In an attempt to add something of value, I can only remind all readers of how difficult marginal slam bidding can be. Obviously sometimes, and on the exact bidding depicted, 4 hearts goes set, and not because of horrific breaks, but rather a poor fitting hand. Witness: 1. s. Jx, h. Kxxxx, d. KQJ10, c. KQ as opposed to 2. s. KJ, h. AKxxx, d. Axxx, c. xx with each having 2-5-4-2 distribution and 15 HCPs. Hand 1 is almost at best subject to the spade finesse for a legitimate 10 trick make and that discounting less than optimal defensive lies such as a singleton diamond looming or a 4-1 heart break. With hand #2 with spades no worse than 4-2 and hearts 3-2 13 tricks should be scored up.

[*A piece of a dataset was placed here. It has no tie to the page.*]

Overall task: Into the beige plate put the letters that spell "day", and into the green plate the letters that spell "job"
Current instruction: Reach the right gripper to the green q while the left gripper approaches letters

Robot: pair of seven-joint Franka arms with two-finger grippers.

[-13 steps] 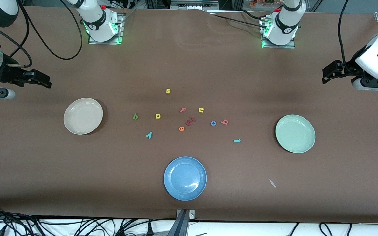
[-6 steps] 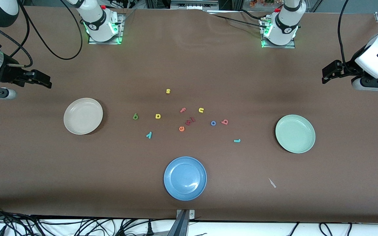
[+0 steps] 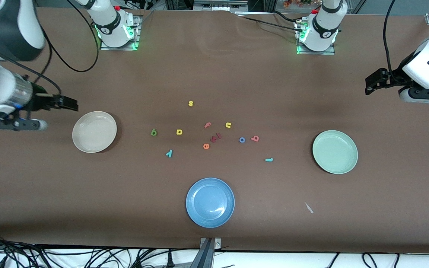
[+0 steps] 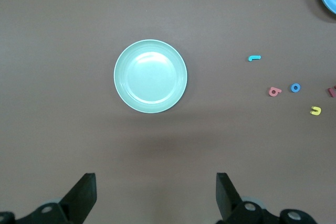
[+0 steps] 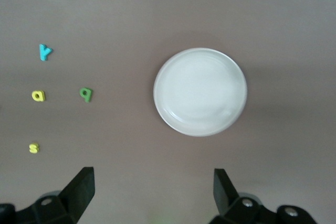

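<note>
You're hanging the right gripper point(image 3: 73, 104), jaws apart and empty, just beside the beige plate point(image 3: 94, 131); the left gripper point(image 3: 371, 81), jaws apart, is waiting well off the green plate point(image 3: 335, 152); both plates are sitting bare.

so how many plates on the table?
3, all empty: beige plate toward the right arm's end, green plate toward the left arm's end, blue plate nearest the front camera.

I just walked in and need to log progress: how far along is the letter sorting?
Nothing is done: the beige plate and green plate are empty. Nothing is in hand; the right gripper beside the beige plate and the left gripper are open. All six letters, from the green a to the teal j, lie on the table.
</note>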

My purpose is certainly not meant to scare would be bridge lovers from enjoying our wonderful game, it is only to remind them of the perils of the limited code language of bidding not doing justice to identifying enough accurate information to force feed anything resembling expected good results.

In other words, my considered opinion is not to bid anything more than 4 hearts and yes, possibly with hand #2 and although not blessed with much extra, the spade cards (KJ) may produce a further bid from an imaginative partner which may (only) get us to the promised land of a slam (certainly not a grand).

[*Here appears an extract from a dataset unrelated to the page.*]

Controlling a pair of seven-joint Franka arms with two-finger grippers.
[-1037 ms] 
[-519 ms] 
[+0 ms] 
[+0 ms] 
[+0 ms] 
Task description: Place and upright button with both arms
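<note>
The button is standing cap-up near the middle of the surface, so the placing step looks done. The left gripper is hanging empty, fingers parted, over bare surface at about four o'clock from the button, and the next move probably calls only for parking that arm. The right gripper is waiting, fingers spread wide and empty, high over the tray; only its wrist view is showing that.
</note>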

High-level bridge (on most hands and somewhat depending on system) just does not come close to perfection (in spite of what some players claim) because bridge is the master, not the players and Dame Fortune being fickle, has no preference on who she smacks down.

Understanding the above and its effects should be an early course on learning the game, so if even a very numerate, dedicated brilliant to be, bridge player comes on the scene, he (or she) must prepare himself to deal with success and adversity, otherwise his mental attitude, when negativity appears, will likely keep him from being the best he can be, which means only right a percentage of the time.

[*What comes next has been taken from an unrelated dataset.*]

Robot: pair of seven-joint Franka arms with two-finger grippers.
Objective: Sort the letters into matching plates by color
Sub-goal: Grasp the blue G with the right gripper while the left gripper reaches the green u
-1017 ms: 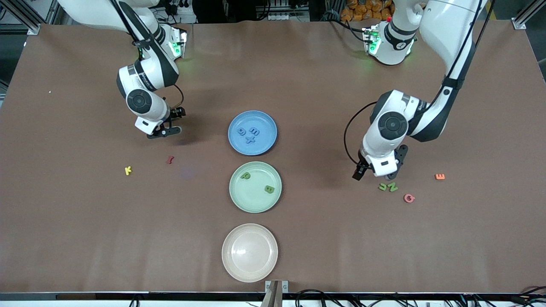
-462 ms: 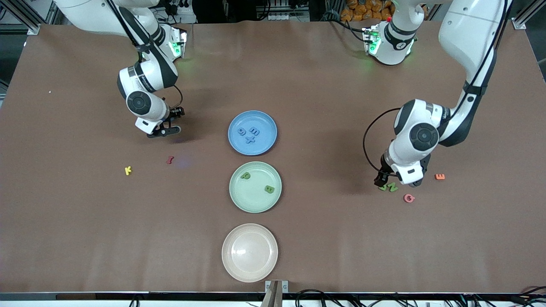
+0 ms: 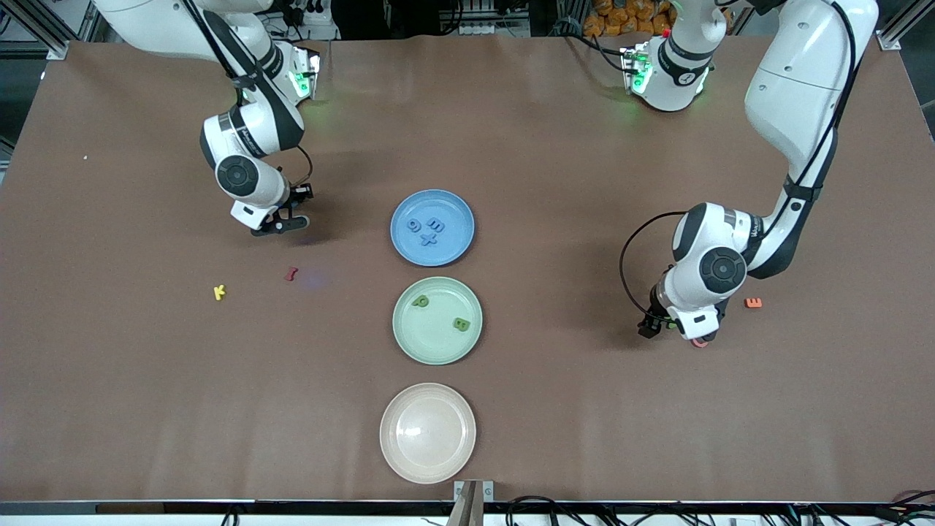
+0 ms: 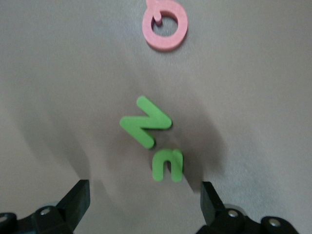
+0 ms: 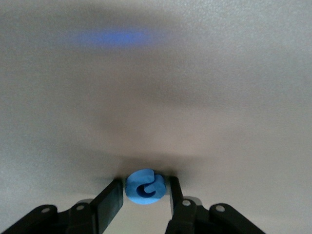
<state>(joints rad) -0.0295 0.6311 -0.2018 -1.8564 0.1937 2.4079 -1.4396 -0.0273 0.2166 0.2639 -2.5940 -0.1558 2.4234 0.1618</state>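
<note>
From the front, the blue plate (image 3: 432, 227) sits mid-counter with three blue letters (image 3: 427, 231) on it; the green plate (image 3: 437, 320), nearer the camera, carries two green letters (image 3: 461, 324), and a cream plate (image 3: 427, 432) lies nearest. Toward the right arm's end lie a yellow letter (image 3: 219, 292) and a dark red letter (image 3: 291, 274). The right hand (image 3: 281, 224) is low over the counter beside the blue plate. The left hand (image 3: 676, 329) is low at the left arm's end, with an orange letter (image 3: 753, 302) just beside it. In the left wrist view, the left hand (image 4: 144, 197) stands wide open with nothing between its fingers (image 4: 75, 201); a green N (image 4: 145, 126) and a smaller green letter (image 4: 168, 165) lie just ahead of the gap, touching neither finger, with a pink letter (image 4: 165, 24) farther on. In the right wrist view, the right hand (image 5: 145, 195) has its fingers (image 5: 109, 201) drawn in close on either side of a blue letter (image 5: 145, 186) on the counter; whether they press it I cannot tell.
</note>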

bobby wolffNovember 18th, 2014 at 3:51 pm

Hi Jim2,

And just to prove the folly of perfection, my description would need the 10 of spades to accompany the AQ in dummy for what I said to be true about scoring up 13 tricks since there would be no entry to the good spades once the 13th trick (via club ruff) would take a vital entry out of dummy.

Forgive me, since I do not analyze as well as I should.

Patrick CheuNovember 18th, 2014 at 6:27 pm

Hi Bobby, If South’s diamonds were AQJx,would he have bid 6S with KJx or Kxx or Qxx and not 6D? Are we likely to be in 6S playing pairs and 6D teams?Unless we have the above bidding sequence,and South decides on 6D cos he does not know whether North has the QS…regards~Patrick.

bobby wolffNovember 19th, 2014 at 1:33 am

Hi Patrick,

Yes, of course, sometimes in Pairs we search out the major suit contract, provided we expect to take as many tricks in either. However the primary reason for choosing, especially at IMPs is that a 4-4 fit while trump will play better than a 5-3 fit when we can take 2 discards on the 4th and 5th cards in the 5-3 fit.

More times than imagined the above will be the deciding factor in choosing the trump suit, whether one suit is stronger (HCPs) or not. Of course, while choosing a trump suit we certainly need at least adequate trumps or we may go set the straight up way.

I hope some of the above makes sense.